Jeffries may have articulated it the most brazenly, but his message is no different than the others’: If you are female, your value depends entirely on the extent to which your physical appearance adheres to a narrow set of standards engineered by ad executives for the specific purpose of making the largest possible number of women feel insecure enough about their appearance to want to spend money to change it.

This kind of manipulative marketing is detrimental to women because it seeks to profit at the expense of our self-worth. It’s detrimental to all of us — men and women alike — because it seeks to remove variables such as individual taste and force us to evaluate beauty exclusively on Madison Avenue’s flawed, self-serving rubric.

I remember a comment someone once made about my favorite singer: “Judy Collins isn’t pretty, but she’s striking.”

I disagree with the first half of that assessment, but I think it illustrates the difficulty we have in wrapping our heads around the sort of beauty that doesn’t fit the rubric.
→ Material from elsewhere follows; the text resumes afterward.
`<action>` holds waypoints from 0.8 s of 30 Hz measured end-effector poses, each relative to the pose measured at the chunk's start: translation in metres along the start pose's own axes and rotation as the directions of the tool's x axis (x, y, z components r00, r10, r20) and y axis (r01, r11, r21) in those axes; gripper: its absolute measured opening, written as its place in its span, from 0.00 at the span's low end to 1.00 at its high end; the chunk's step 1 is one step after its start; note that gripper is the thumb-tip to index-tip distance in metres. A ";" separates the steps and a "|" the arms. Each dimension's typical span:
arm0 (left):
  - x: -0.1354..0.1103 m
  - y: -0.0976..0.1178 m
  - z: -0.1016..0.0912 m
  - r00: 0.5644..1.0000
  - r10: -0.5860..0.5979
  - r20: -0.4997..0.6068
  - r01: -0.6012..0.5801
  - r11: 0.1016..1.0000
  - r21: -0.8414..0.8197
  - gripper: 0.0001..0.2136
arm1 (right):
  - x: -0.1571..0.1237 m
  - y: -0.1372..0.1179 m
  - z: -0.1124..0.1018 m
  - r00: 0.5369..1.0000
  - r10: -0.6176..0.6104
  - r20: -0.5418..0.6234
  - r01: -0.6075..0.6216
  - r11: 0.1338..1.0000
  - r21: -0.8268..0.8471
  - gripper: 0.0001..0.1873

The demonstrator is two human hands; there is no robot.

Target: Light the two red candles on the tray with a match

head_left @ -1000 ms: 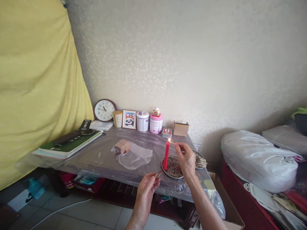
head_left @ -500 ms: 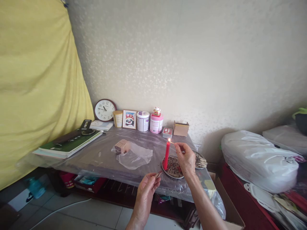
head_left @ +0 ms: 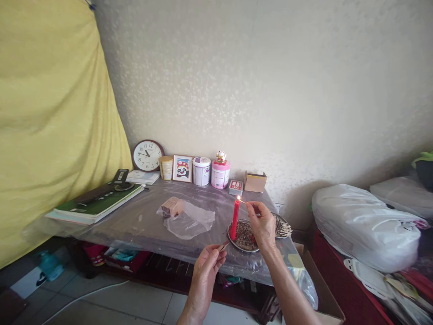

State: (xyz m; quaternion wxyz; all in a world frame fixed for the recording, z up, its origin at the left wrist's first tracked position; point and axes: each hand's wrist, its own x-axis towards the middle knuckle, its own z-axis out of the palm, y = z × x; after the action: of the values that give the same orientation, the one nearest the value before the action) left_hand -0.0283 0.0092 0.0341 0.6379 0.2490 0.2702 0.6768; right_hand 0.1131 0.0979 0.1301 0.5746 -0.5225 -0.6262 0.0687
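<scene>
Your right hand (head_left: 263,225) pinched a thin pale matchstick (head_left: 243,201) by the slim red candle (head_left: 234,221), your left hand (head_left: 207,266) a small flat brown piece (head_left: 223,246).

A low path across the bench (head_left: 128,212) from the left is obstructed by a small box (head_left: 172,206) and a plastic bag (head_left: 192,226), but a gap is offered between bag and red candle (head_left: 235,221). The candle's right side is blocked by the right hand (head_left: 262,225); its near side is crowded by the left hand (head_left: 207,267). Open room is found above.
</scene>
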 end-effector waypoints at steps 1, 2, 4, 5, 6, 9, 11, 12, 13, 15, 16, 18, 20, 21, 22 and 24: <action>0.000 0.000 0.000 1.000 0.000 0.000 0.000 1.000 -0.001 0.11 | 0.000 0.000 0.000 1.000 0.001 0.000 -0.001 1.000 0.001 0.15; 0.000 0.001 0.000 1.000 0.000 0.001 0.000 1.000 -0.001 0.11 | 0.000 0.000 0.000 1.000 0.002 0.000 -0.002 1.000 0.003 0.15; -0.001 0.001 0.001 1.000 -0.001 -0.001 0.001 1.000 -0.001 0.11 | 0.000 0.000 0.000 1.000 0.002 -0.001 -0.002 1.000 0.005 0.15; -0.001 0.001 0.000 1.000 -0.002 -0.002 0.002 1.000 -0.002 0.11 | 0.000 0.000 0.000 1.000 0.002 -0.002 -0.002 1.000 0.006 0.15; -0.001 0.001 0.000 1.000 -0.002 -0.004 0.002 1.000 -0.003 0.12 | 0.000 0.000 0.000 1.000 0.002 -0.003 -0.002 1.000 0.008 0.15; -0.001 0.000 0.000 1.000 0.000 -0.002 0.000 1.000 -0.006 0.12 | 0.000 0.000 0.000 1.000 0.002 -0.007 -0.002 1.000 0.012 0.15; 0.000 0.000 -0.001 1.000 0.002 0.002 -0.002 1.000 -0.005 0.11 | 0.000 -0.001 0.000 1.000 0.004 -0.006 -0.004 1.000 0.015 0.15; 0.000 0.000 -0.001 1.000 0.002 0.002 -0.002 1.000 -0.003 0.11 | 0.000 -0.001 0.000 1.000 0.005 -0.006 -0.005 1.000 0.017 0.15; 0.000 0.000 -0.001 1.000 0.001 0.004 -0.001 1.000 -0.001 0.11 | 0.000 -0.001 0.000 1.000 0.006 -0.005 -0.006 1.000 0.019 0.15; 0.000 0.000 -0.001 1.000 0.001 0.006 -0.001 1.000 0.005 0.11 | 0.000 -0.001 -0.001 1.000 0.008 -0.001 -0.008 1.000 0.024 0.15; 0.000 0.000 -0.001 1.000 0.001 0.005 -0.001 1.000 0.007 0.11 | 0.000 -0.001 -0.001 1.000 0.009 0.002 -0.009 1.000 0.026 0.15; 0.000 0.000 -0.001 1.000 0.003 0.003 -0.003 1.000 0.009 0.11 | 0.001 -0.001 -0.001 1.000 0.010 0.005 -0.010 0.999 0.031 0.15; 0.000 0.000 -0.001 1.000 0.004 -0.002 -0.004 1.000 0.012 0.11 | 0.001 0.000 -0.002 1.000 0.011 0.004 -0.011 0.999 0.035 0.15; 0.000 0.000 0.000 1.000 0.004 -0.003 -0.003 1.000 0.013 0.12 | 0.001 0.000 -0.002 1.000 0.012 0.003 -0.012 0.999 0.038 0.15; 0.000 0.000 -0.001 1.000 0.004 -0.004 -0.004 1.000 0.014 0.12 | 0.002 0.000 -0.002 1.000 0.012 0.002 -0.012 0.999 0.040 0.15; -0.001 -0.001 -0.001 1.000 0.005 -0.004 -0.005 1.000 0.014 0.12 | 0.002 0.000 -0.003 1.000 0.014 -0.004 -0.014 0.999 0.044 0.16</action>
State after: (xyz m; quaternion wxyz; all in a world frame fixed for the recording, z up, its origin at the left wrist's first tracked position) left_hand -0.0284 0.0086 0.0327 0.6338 0.2526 0.2757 0.6772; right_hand 0.1159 0.0979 0.1322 0.5869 -0.5144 -0.6194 0.0851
If a woman is not conventionally pretty, we don’t know what to do with her. We can’t resist looking at her, but why?

You probably don’t fit the rubric, either. And you’re in awesome company, because you know who else doesn’t fit the rubric? Adele. Queen Latifah. Emmylou Harris. Bonnie Raitt. Jamie Lee Curtis. Helen Mirren. Tina Turner. My albino friend with the stunning African-American features and Irish coloring. Me. Not one of us fits the rubric. We’re all either too old, too heavy, too unconventional, or too all of the above to meet the standards A&F is promoting.

To hell with the rubric. I’d sooner die than swap my tangled curls, gray streak, hips, boobs, laugh lines, bifocals, or self-respect for some manipulative retailer’s approval.

To quote Bette Midler (who doesn’t fit the rubric, either): “Cherish forever what makes you unique, ’cause you’re really a yawn if it goes.”